3.3. SAED Kikuchi pattern of alloy AlZn5Mg

A SAED pattern recorded from aluminium alloy AlZn5Mg along a zone axis was processed using the RAPID indexing program [Fig. 5(a)], and the solution corresponding to the previous result for the [114] orientation [see section 5.4 of Weirich (2024a)] was selected for further processing with the program RAPIDviewer. The corresponding graphical output for a pattern with display mode `mpl-magma', hkl Laue index labels and unfilled enlarged spot markers is shown in Fig. 5(b). In this case, the option that adds Kikuchi lines to the overlay has additionally been selected. A separate image that shows only the ideal spot pattern together with the Kikuchi lines on a black background is shown in Fig. 5(c). The latter can be requested via the corresponding drop-down menu in section D in Fig. 2.

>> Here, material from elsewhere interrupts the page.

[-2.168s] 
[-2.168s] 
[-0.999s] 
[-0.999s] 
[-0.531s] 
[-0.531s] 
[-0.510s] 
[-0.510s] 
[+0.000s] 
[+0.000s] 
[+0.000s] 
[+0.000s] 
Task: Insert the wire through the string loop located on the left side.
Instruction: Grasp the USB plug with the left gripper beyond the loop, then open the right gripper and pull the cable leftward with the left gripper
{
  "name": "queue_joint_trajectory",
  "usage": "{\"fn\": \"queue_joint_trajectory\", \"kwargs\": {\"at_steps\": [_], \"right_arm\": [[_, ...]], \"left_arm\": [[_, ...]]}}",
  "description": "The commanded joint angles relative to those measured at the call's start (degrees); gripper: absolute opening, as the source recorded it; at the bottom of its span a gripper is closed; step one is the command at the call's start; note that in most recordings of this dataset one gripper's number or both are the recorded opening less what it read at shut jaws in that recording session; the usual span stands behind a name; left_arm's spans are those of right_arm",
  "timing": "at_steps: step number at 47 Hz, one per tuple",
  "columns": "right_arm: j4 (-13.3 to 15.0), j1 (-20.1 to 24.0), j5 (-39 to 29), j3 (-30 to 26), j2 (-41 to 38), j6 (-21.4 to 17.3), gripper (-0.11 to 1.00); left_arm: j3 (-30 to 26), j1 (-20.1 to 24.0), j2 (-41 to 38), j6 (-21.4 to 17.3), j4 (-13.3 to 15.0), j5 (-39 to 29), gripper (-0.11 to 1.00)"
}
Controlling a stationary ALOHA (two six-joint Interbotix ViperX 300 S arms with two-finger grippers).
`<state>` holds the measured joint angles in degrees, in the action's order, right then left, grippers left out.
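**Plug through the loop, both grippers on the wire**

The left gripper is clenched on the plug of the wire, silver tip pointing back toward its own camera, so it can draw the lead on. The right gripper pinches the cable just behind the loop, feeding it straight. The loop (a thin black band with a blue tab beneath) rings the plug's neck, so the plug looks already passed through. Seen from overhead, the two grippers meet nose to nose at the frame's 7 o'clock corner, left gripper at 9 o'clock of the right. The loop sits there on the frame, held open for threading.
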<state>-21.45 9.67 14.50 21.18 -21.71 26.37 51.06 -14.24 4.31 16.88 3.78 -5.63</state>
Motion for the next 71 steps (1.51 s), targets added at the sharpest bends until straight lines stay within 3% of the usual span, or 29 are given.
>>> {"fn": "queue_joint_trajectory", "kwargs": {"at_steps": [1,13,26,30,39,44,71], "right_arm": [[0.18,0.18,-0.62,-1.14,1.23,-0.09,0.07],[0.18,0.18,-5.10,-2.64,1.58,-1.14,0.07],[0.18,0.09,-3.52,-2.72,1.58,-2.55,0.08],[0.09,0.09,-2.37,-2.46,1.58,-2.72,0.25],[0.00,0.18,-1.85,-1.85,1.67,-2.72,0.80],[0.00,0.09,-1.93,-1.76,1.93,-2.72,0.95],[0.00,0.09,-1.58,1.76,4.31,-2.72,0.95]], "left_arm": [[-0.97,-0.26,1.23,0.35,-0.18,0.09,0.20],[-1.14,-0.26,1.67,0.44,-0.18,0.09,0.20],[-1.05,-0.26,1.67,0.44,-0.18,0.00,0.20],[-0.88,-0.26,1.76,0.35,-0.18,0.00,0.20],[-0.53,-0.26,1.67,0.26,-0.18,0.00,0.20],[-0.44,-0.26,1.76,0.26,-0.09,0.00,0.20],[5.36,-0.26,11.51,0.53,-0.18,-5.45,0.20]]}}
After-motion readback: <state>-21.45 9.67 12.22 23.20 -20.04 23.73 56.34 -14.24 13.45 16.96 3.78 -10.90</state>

Figure 5 For the SAED pattern from aluminium alloy AlZn5Mg in (a), the colour scheme was changed to `mpl-magma' and hkl Laue indices were chosen for labelling the diffraction spots in (b). Moreover, the option to add Kikuchi lines was selected and the diffraction spot markers were enlarged and drawn as unfilled circles. The same overlay, but without the experimental pattern and with a black background, is shown in (c). The corresponding unit-cell orientation along the [114] direction in crystal space is shown in (d). The 3D view obtained with the program VESTA (Momma & Izumi, 2011) when using the RAPIDviewer-generated input file for the same orientation is shown in (e).

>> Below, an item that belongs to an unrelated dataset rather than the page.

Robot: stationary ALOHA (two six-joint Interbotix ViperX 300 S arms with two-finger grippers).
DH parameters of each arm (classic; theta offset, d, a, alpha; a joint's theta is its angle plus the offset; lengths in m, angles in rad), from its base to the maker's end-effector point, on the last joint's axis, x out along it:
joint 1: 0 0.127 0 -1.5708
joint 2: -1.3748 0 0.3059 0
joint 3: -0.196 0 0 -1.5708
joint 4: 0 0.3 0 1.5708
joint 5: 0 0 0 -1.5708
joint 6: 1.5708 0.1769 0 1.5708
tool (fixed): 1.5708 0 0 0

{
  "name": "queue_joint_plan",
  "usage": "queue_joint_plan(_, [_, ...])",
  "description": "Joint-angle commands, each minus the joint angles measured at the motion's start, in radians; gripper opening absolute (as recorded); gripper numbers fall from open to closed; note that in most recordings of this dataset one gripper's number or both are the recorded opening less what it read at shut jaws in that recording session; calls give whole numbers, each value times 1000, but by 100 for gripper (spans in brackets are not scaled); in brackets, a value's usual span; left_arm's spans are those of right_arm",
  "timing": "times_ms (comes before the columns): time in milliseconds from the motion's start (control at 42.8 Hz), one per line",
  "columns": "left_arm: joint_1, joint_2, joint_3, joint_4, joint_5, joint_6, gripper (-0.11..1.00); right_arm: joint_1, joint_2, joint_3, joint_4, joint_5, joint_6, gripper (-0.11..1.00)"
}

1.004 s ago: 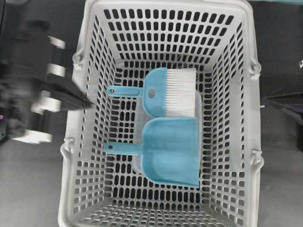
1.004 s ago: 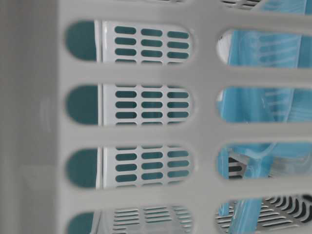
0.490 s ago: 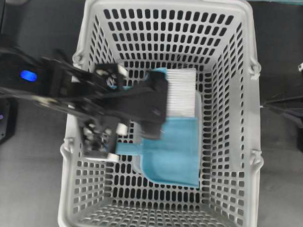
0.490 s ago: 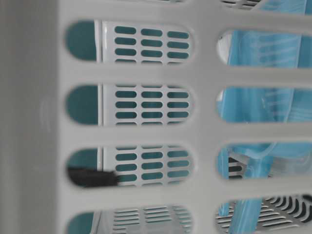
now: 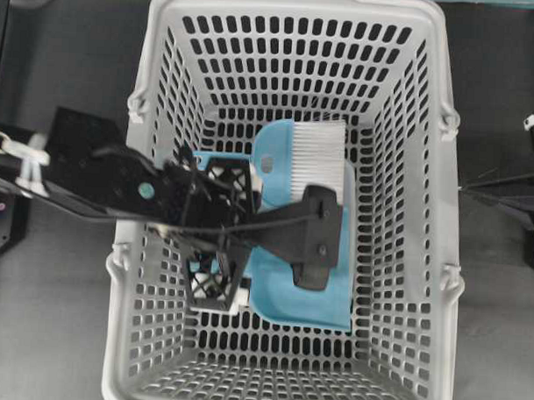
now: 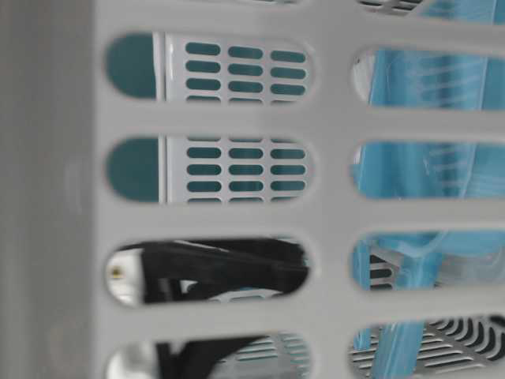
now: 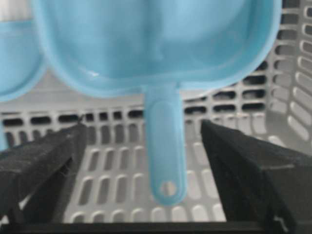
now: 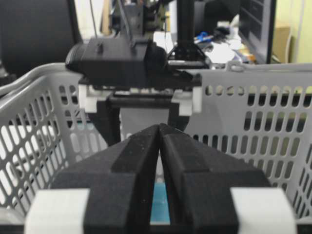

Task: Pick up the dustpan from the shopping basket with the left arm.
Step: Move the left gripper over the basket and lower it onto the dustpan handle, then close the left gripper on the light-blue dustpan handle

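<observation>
The light blue dustpan [image 5: 303,307] lies on the floor of the grey shopping basket [image 5: 296,3], largely covered by my left arm. My left gripper [image 5: 220,238] is down inside the basket and open. In the left wrist view the thin dustpan handle [image 7: 165,146] with its hole runs between the two black fingers [image 7: 44,165], apart from both. The dustpan [image 6: 426,170] also shows through the wall slots at table level. My right gripper [image 8: 160,127] is shut outside the basket's right side, holding nothing.
A blue hand brush [image 5: 316,162] with white bristles lies just behind the dustpan, its handle under the left gripper's far finger. The basket's tall slotted walls [image 5: 407,214] enclose the left gripper on all sides. The left arm [image 6: 221,268] shows through the lower slots.
The left arm swung from outside the basket's left side down into it. Its jaws went from shut to wide open and now straddle the dustpan handle. The right arm stayed put.
</observation>
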Motion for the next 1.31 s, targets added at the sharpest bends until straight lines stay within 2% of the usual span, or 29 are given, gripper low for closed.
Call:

4. Discussion and conclusions

The ImageJ macro script RAPIDviewer presented here integrates visualization capabilities directly into the workflow of the RAPID indexing program (Weirich, 2024a) by eliminating the need for external plotting tools, and thus improves and simplifies the interpretation of the obtained indexing solutions. The program provides a large variety of options that allow users to tailor the overlays drawn on the experimental pattern. In addition, the program-generated orientation sketches, IPF plot and export option to VESTA (Momma & Izumi, 2011) allow one to link the diffraction-based orientation determination with the 3D structural interpretation. The latter is an important feature for the study and visualization of twins or for determining orientation relationships. Thus, with its flexible overlay options and orientation analysis features, RAPIDviewer offers a powerful and easy-to-use environment for the crystallographic interpretation of aligned electron diffraction patterns of cubic materials.